> **What is required**
Retype word for word the stretch of entries below from the line that has "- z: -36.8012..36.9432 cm" through the line that has "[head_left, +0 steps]", and omit the pictures.
□ □ □ □ □ □ □
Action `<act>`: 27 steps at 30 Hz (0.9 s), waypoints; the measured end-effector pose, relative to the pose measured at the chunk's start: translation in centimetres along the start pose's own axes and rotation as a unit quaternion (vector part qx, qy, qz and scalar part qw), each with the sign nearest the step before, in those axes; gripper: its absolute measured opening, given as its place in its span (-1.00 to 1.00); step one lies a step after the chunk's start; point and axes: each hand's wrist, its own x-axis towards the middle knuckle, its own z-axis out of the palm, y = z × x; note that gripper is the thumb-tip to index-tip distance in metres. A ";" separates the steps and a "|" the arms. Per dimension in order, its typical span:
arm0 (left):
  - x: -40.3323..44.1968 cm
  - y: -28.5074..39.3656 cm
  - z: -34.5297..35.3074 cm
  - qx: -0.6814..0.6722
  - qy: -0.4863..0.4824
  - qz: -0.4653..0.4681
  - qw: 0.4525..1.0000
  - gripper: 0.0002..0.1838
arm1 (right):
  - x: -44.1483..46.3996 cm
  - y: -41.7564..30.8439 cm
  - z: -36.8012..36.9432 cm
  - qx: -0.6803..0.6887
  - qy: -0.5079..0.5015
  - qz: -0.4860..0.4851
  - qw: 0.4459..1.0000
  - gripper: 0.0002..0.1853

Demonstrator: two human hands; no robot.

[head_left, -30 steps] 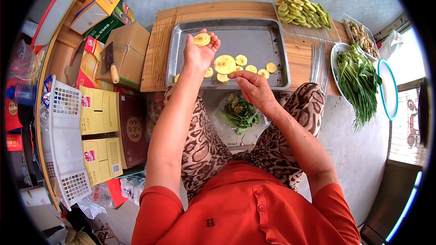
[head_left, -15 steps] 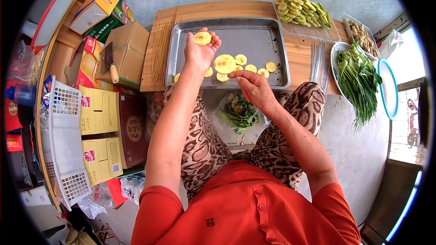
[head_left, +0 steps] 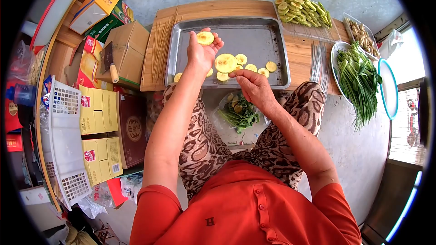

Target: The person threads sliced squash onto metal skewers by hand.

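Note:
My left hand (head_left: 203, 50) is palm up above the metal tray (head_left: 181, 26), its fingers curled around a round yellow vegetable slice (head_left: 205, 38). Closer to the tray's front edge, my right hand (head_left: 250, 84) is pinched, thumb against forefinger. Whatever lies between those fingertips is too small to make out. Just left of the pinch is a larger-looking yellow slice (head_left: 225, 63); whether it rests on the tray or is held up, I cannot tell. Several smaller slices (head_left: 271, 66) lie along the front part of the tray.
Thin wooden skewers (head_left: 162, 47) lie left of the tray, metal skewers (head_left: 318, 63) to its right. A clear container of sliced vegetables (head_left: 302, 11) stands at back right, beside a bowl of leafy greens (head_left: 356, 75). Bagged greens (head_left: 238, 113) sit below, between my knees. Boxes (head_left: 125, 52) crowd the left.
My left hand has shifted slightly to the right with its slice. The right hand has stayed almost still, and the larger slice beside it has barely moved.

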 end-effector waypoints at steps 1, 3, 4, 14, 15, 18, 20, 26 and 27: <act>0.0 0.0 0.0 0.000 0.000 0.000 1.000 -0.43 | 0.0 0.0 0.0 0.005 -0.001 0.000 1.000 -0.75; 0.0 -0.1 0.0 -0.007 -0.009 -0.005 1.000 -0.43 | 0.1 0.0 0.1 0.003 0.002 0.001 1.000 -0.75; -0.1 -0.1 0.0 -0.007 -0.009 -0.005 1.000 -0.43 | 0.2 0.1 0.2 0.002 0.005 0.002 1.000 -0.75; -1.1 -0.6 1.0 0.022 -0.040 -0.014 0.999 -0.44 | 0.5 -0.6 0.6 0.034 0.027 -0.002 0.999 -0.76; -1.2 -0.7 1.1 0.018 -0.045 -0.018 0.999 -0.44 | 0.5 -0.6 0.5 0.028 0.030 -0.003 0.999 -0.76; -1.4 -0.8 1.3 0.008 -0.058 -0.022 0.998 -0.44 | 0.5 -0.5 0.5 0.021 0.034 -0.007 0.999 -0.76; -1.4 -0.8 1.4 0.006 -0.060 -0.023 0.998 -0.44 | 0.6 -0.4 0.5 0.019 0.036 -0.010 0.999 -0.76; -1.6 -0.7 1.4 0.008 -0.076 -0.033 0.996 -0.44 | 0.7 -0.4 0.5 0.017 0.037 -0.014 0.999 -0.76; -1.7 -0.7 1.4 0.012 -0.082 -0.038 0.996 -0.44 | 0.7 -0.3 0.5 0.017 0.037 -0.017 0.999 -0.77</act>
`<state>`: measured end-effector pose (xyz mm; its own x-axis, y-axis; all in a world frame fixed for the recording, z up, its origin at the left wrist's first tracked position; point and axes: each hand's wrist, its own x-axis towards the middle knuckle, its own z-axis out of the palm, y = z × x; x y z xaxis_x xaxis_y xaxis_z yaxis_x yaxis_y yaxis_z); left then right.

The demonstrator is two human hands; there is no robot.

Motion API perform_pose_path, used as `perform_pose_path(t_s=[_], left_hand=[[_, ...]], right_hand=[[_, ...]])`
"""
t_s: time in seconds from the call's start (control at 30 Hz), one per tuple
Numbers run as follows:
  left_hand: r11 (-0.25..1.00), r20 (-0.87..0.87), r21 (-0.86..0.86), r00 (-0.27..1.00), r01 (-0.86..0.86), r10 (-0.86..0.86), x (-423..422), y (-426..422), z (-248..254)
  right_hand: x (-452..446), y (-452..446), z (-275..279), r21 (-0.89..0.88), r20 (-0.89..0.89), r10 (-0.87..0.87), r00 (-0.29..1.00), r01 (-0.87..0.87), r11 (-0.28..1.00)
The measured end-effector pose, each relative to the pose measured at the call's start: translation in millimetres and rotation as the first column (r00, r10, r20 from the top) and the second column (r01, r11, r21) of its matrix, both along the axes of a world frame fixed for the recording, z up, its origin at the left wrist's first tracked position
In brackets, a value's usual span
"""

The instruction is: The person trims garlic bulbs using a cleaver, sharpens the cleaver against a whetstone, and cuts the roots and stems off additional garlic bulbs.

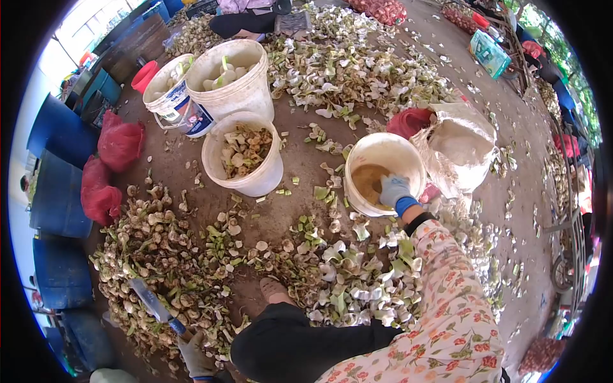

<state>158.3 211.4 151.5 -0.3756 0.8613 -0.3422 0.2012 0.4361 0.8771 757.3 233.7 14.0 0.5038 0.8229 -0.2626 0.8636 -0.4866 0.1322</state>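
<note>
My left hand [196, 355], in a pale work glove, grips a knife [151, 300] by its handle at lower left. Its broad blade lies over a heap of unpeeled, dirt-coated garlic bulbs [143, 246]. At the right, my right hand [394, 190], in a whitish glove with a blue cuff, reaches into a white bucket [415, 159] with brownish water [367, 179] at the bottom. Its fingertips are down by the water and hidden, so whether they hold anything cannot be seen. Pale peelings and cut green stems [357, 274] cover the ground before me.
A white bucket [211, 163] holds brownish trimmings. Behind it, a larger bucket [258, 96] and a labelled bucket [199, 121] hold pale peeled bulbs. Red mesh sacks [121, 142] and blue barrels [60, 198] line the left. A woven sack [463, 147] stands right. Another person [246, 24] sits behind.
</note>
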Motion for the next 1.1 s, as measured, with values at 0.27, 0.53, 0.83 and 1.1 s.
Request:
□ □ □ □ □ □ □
> **Result for this task**
  - z: -36.8012..36.9432 cm
  - qx: -0.6803..0.6887
  - qy: -0.5079..0.5015
  - qz: -0.4860..0.4851
  - qw: 0.4459..1.0000
  - gripper: 0.0002..0.1853

Demonstrator: two human hands; no robot.

[head_left, -30 steps] 
[head_left, -15 steps] 
[head_left, +0 steps] 

The output above is complete.